Stand-alone cores are large purpose-built facilities centered around key pieces of equipment rather than specific types of research. They tend to be utility intensive and have special requirements for supporting the intended equipment. Stand-alone cores typically include high-bay spaces, increased floor-loading requirements, and dedicated air handling units to deal with equipment heat loads. Examples include NMR and MRI facilities, mass spectrometers, and biocontainment labs.

Departmentalized cores are closely aligned with a specific type of research discipline and are frequently adjacent to the departmental labs rather than at a centralized location. Examples include x-ray crystallography, histology, and cell sorting facilities.

“Departmental cores also have increased utility requirements, but they tend to be less-intensive in those matters than stand-alone cores,” says Zynda.

Non-lab cores are spaces like conference rooms, break areas, and informal classrooms. Typical design features include access to whiteboards, wireless data connectivity, and casual seating.
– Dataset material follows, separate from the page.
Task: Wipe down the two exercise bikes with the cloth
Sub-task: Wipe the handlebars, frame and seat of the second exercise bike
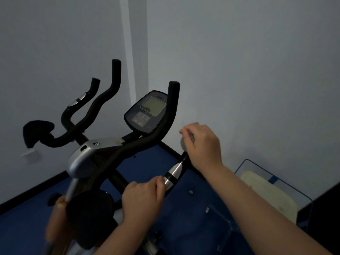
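Handlebars of a black exercise bike (128, 144) fill the middle of the frame, curving upward toward the pale walls in the upper half. My left hand (142, 197) is curled around the near end of the black foam handlebar grip (173, 115), lower centre, with my fingertips touching the silver and black pulse sensor band (173, 174) on it. My right hand (202, 144), right of centre, grips a small grey crumpled cloth (184, 142) and holds it against the far end of that same bar; most of the cloth is hidden under my fingers. Between the two bars, the bike's dark oval console with a grey screen (147, 111) tilts toward me, and below it to the left sits a silver moulded cover (86, 155). Further left, a second set of black handlebars (95, 105) rises, with a dark pad (37, 130) at centre left. Blue floor (193, 218) shows beneath. At the lower right edge stands a clear plastic bin with something cream-coloured inside (266, 188).
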`<state>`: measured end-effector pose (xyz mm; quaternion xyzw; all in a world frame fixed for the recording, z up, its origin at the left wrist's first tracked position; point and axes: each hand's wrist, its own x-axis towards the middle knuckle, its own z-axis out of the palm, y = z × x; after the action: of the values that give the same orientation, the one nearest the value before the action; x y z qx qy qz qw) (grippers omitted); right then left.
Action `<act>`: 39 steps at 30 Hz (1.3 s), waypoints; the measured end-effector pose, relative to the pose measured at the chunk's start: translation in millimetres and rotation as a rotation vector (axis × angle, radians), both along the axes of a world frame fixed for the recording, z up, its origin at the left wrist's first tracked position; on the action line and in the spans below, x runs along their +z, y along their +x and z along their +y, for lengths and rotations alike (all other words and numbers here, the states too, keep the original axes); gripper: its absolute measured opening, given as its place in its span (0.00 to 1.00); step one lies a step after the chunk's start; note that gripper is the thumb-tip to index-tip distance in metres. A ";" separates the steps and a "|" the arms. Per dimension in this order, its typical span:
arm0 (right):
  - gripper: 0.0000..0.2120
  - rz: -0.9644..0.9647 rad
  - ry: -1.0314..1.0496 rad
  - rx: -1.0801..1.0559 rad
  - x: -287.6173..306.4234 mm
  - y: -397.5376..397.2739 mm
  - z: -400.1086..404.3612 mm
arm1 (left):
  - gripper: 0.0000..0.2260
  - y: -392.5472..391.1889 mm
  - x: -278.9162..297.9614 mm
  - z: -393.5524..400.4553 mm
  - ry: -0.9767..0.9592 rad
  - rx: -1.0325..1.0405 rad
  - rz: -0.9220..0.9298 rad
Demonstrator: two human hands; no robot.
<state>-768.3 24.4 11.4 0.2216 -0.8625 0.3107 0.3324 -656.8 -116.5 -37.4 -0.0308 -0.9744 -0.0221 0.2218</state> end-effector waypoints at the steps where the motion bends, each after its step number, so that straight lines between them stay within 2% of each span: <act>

“Non-lab cores serve as a kind of social glue to bring people together collaboratively. These more informal environments are where the exchange of ideas takes place,” says Zynda.

Designing Around the Core

Pennsylvania State University’s “Gateway to the Sciences,” a 330,000-sf complex designed by Payette in collaboration with Philadelphia-based Bower Lewis Thrower Architects, uses a variety of core spaces to anchor the Life Sciences and Chemistry Research Buildings together in a massive multi-disciplinary research environment.
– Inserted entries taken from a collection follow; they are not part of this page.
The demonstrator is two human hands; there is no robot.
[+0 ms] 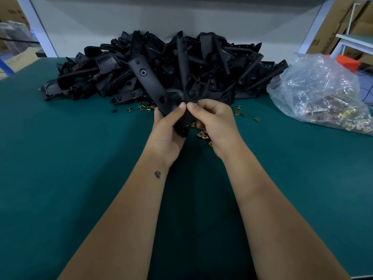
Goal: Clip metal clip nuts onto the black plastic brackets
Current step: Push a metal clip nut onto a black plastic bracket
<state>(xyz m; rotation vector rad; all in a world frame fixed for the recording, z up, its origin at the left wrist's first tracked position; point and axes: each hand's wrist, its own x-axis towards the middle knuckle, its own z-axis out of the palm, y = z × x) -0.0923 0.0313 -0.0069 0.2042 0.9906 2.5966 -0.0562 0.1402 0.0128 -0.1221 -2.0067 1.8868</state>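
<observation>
While both our hands meet above the green table (70, 158), we hold one black bracket (149, 77) up between them, its long arm rising away from us toward the pile of brackets (212, 63) heaped at the far side of the table. Our left hand (167, 128) wraps its fingers around the lower end of the bracket, thumb pressed on top. Our right hand (214, 122) is curled against the same end, thumb tip just beside the left thumb; whether it pinches a clip we cannot tell. Loose metal clips (202, 135) lie scattered on the table under and beyond our hands. A clear plastic bag (323, 87) of more clips sits to the right.
</observation>
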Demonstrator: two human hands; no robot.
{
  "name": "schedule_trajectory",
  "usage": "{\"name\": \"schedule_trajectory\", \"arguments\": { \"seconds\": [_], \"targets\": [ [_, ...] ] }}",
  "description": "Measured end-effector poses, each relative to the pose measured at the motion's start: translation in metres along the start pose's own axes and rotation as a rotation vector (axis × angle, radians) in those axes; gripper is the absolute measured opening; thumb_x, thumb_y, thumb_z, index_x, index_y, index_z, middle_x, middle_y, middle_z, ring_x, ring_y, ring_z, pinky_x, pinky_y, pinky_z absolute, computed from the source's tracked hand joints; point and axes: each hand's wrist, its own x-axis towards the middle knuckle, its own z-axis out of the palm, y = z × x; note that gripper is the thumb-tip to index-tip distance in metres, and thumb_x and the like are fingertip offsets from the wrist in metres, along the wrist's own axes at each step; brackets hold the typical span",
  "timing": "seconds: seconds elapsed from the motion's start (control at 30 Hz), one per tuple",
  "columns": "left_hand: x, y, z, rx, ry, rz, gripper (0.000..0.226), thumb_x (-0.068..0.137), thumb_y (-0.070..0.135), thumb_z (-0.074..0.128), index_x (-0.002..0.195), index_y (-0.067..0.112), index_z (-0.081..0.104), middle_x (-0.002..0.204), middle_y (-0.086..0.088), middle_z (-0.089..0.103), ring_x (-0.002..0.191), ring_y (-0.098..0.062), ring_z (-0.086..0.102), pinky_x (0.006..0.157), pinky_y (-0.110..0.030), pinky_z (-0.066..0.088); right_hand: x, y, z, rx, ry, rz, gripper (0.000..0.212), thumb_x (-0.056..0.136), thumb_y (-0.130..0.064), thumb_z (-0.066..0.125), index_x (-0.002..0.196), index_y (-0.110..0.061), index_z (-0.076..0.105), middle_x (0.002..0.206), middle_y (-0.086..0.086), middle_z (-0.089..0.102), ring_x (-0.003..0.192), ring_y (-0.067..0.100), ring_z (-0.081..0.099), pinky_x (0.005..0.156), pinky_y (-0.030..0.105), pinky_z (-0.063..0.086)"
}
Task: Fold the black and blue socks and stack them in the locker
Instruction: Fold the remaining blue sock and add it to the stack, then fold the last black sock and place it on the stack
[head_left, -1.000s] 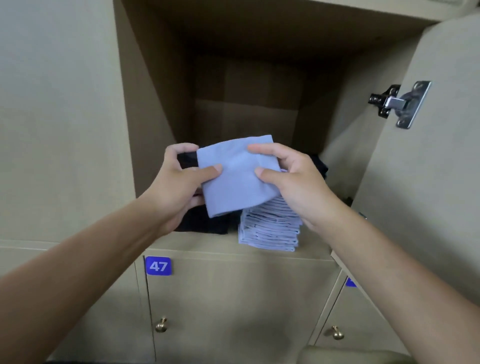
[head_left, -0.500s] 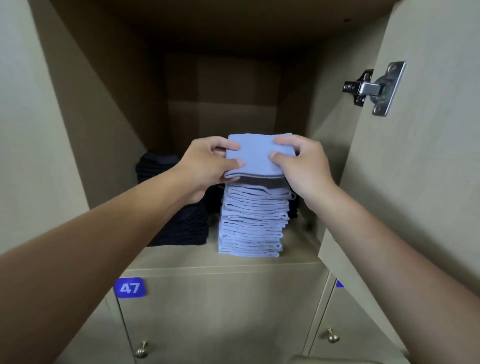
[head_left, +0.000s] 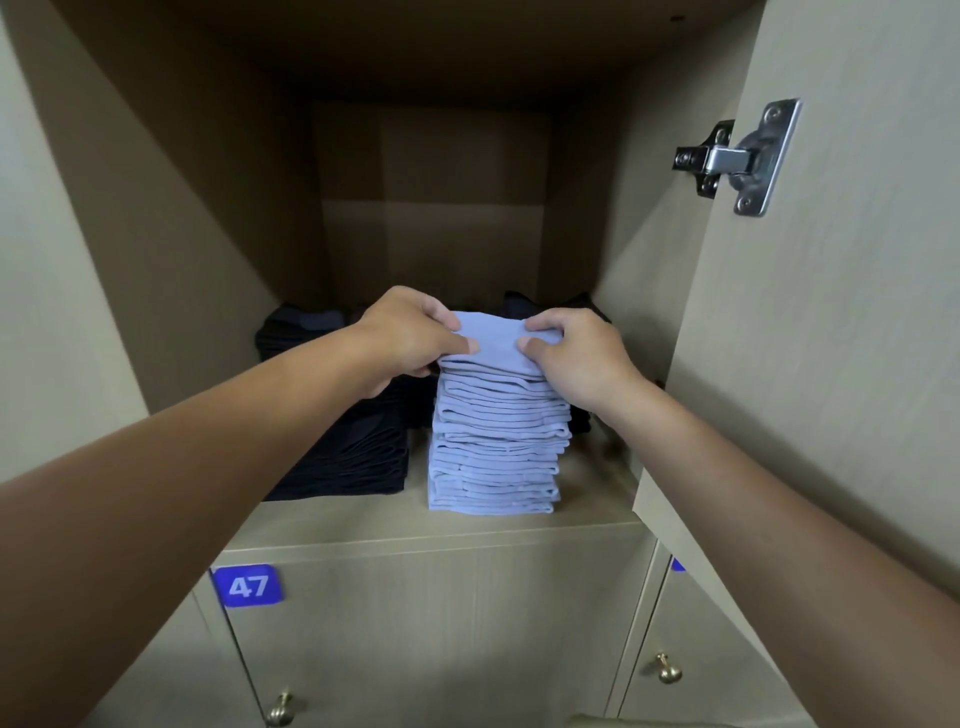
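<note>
1. The open locker (head_left: 171, 270) fills the upper and middle frame; its side walls slant inward toward a dim back panel, and above the piles the space up to the ceiling is open; the door (head_left: 857, 312) stands swung out along the right edge of the frame, with a metal hinge (head_left: 737, 158) at upper right.
2. On the shelf (head_left: 415, 525), the blue sock stack (head_left: 496, 447) stands at centre, its front edge just behind the shelf's front lip; the black sock pile (head_left: 353, 457) lies to its left, just beside it, partly covered by the left forearm; more dark fabric (head_left: 550, 304) shows behind and to the right of the blue stack, close to the right wall; a bare strip of shelf remains at lower right between the stack and that wall.
3. Below the shelf at lower left, a blue tag (head_left: 248, 586) reads "47" in white; a second blue tag at lower right is cut off by the door and cannot be read; two brass knobs (head_left: 667, 670) sit on the lower doors.
4. Both arms reach in from the lower corners; the left hand (head_left: 410, 332) and right hand (head_left: 576, 348) meet at the top of the stack, each pinching a side of the top blue sock (head_left: 493, 338) between thumb and curled fingers, with the sock resting on the stack.
</note>
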Motion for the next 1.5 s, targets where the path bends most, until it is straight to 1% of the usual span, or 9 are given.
{"name": "schedule_trajectory", "arguments": {
  "seconds": [0.1,0.2,0.57,0.67,0.87,1.07,1.17,1.4,1.5],
  "targets": [
    [-0.002,-0.003,-0.002,0.05,-0.03,-0.014,0.027,0.087,0.029,0.081,0.108,0.013,0.074,0.101,0.005,0.064,0.089,-0.008,0.055,0.063,-0.025,0.043,0.002,0.007,0.006,-0.056,-0.013,0.011,0.033,0.098,-0.045,0.056,0.125,-0.03,0.067,0.138,0.005,0.056,0.132,0.029,0.046,0.109,0.046,0.042],
    [-0.004,-0.003,-0.007,0.06,-0.05,0.013,0.023,0.094,0.03,0.072,0.108,0.013,0.076,0.098,0.01,0.062,0.087,-0.005,0.051,0.066,-0.026,0.043,0.001,0.01,0.008,-0.045,-0.002,0.011,0.031,0.097,-0.048,0.048,0.118,-0.035,0.066,0.133,0.005,0.058,0.128,0.029,0.047,0.107,0.048,0.043],
    [-0.029,-0.012,-0.034,0.227,0.051,0.202,0.009,0.094,0.031,0.072,0.096,0.023,0.075,0.089,0.004,0.068,0.079,-0.01,0.059,0.065,-0.024,0.043,-0.027,-0.012,-0.003,-0.181,0.126,-0.159,0.023,0.103,-0.033,0.051,0.108,-0.022,0.071,0.124,0.002,0.059,0.124,0.024,0.045,0.087,0.034,0.041],
    [-0.051,-0.016,-0.047,0.323,0.073,0.219,0.01,0.093,0.035,0.072,0.097,0.026,0.074,0.092,0.006,0.071,0.083,-0.007,0.063,0.069,-0.02,0.043,-0.045,-0.028,-0.005,-0.273,0.096,-0.204,0.026,0.103,-0.036,0.05,0.11,-0.022,0.071,0.126,-0.001,0.06,0.124,0.021,0.043,0.095,0.038,0.042],
    [-0.106,-0.034,-0.072,0.421,0.082,0.213,0.007,0.092,0.039,0.071,0.095,0.033,0.073,0.087,0.013,0.072,0.077,-0.002,0.065,0.074,-0.02,0.046,-0.072,-0.058,-0.001,-0.43,0.123,-0.363,0.025,0.103,-0.038,0.049,0.105,-0.028,0.072,0.121,-0.006,0.061,0.123,0.019,0.043,0.108,0.036,0.019],
    [-0.161,-0.071,-0.101,0.412,0.141,0.124,0.004,0.091,0.034,0.072,0.088,0.032,0.074,0.08,0.014,0.073,0.076,-0.004,0.066,0.068,-0.019,0.05,-0.108,-0.091,0.031,-0.312,-0.021,-0.539,0.021,0.102,-0.036,0.051,0.106,-0.025,0.068,0.107,-0.007,0.064,0.113,0.019,0.048,0.099,0.034,0.033],
    [-0.188,-0.092,-0.12,0.462,0.204,0.081,0.007,0.091,0.033,0.072,0.084,0.032,0.073,0.082,0.012,0.073,0.079,-0.008,0.065,0.078,-0.028,0.052,-0.131,-0.103,0.051,-0.294,-0.146,-0.613,0.024,0.102,-0.037,0.05,0.117,-0.026,0.065,0.113,-0.008,0.064,0.112,0.018,0.049,0.095,0.037,0.041],
    [-0.255,-0.131,-0.173,0.574,0.287,-0.069,0.007,0.092,0.041,0.069,0.088,0.035,0.071,0.088,0.019,0.072,0.089,0.0,0.064,0.08,-0.021,0.049,-0.17,-0.126,0.078,-0.224,-0.369,-0.668,0.028,0.103,-0.04,0.048,0.126,-0.029,0.059,0.117,-0.013,0.061,0.117,0.011,0.047,0.092,0.034,0.043],
    [-0.286,-0.146,-0.199,0.577,0.334,-0.16,0.004,0.091,0.039,0.071,0.088,0.036,0.071,0.088,0.018,0.071,0.09,-0.003,0.066,0.085,-0.029,0.053,-0.184,-0.135,0.087,-0.175,-0.421,-0.696,0.027,0.1,-0.043,0.051,0.122,-0.03,0.061,0.112,-0.013,0.063,0.113,0.011,0.052,0.092,0.037,0.047]
  ]
}}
The two buildings are linked by physically centralized clusters of laboratory and non-lab cores. Stand-alone cores with laser labs, NMR facilities, and mass spectrometers are collocated in a central area flanked with informal spaces like conference rooms, auditoriums, and a café to facilitate interdisciplinary collaboration.
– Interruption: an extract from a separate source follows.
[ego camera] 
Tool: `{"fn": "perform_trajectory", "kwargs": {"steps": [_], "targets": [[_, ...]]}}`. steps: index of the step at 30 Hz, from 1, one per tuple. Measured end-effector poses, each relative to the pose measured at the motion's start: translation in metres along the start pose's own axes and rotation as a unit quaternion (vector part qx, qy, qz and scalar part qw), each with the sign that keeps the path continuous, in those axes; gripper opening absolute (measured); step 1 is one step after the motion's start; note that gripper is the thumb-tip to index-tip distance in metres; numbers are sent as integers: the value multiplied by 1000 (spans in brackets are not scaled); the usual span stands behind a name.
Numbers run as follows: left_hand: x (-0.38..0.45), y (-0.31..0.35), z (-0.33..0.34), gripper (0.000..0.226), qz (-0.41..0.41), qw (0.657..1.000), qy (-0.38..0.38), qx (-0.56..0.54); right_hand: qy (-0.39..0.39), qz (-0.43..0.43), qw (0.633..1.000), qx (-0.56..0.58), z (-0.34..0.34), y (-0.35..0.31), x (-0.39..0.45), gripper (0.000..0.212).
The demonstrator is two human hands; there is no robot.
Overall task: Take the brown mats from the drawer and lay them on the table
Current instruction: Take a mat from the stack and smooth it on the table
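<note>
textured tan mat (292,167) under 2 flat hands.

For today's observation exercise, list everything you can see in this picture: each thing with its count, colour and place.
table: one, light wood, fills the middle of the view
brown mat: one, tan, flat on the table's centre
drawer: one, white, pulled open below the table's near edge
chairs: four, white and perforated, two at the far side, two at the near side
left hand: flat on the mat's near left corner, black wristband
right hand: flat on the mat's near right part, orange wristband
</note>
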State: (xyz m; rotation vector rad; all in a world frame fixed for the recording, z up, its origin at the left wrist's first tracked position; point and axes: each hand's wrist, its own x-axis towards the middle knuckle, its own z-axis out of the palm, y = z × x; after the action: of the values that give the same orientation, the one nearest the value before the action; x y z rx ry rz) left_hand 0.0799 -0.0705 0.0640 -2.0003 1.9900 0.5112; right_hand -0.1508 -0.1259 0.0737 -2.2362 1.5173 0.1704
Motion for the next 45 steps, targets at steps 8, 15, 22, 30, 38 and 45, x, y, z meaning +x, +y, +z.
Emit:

“The collocation of lab cores with the non-lab cores was a critical aspect of the building’s interdisciplinary design,” says Zynda.

This crossroads approach to the centralized area is augmented by a walk-up design with wide staircases that reinforce social interaction.

“We organized this facility around a walk-up layout to maximize the potential for different researchers from different disciplines to run into one another and share ideas in these informal collaboration spaces,” says Zynda.

Another key element of the Penn State complex was a focus on research flexibility.

“We weren’t exactly sure what the research function was going to be as we were developing all of the core areas, therefore many utilities were fed from above to maximize flexibility. Separate dedicated air handling systems for each area allowed for different programs to be fit-out as they were established,” says Zynda.

Fostering Creativity

According to Zynda, the future of core lab planning lies in creating highly flexible environments that allow core facilities to grow where they are needed. One way to do this is to situate immovable elements such as stairways, shafts, and utility chaises in a way that creates large open floorplates that can be adapted for any purpose.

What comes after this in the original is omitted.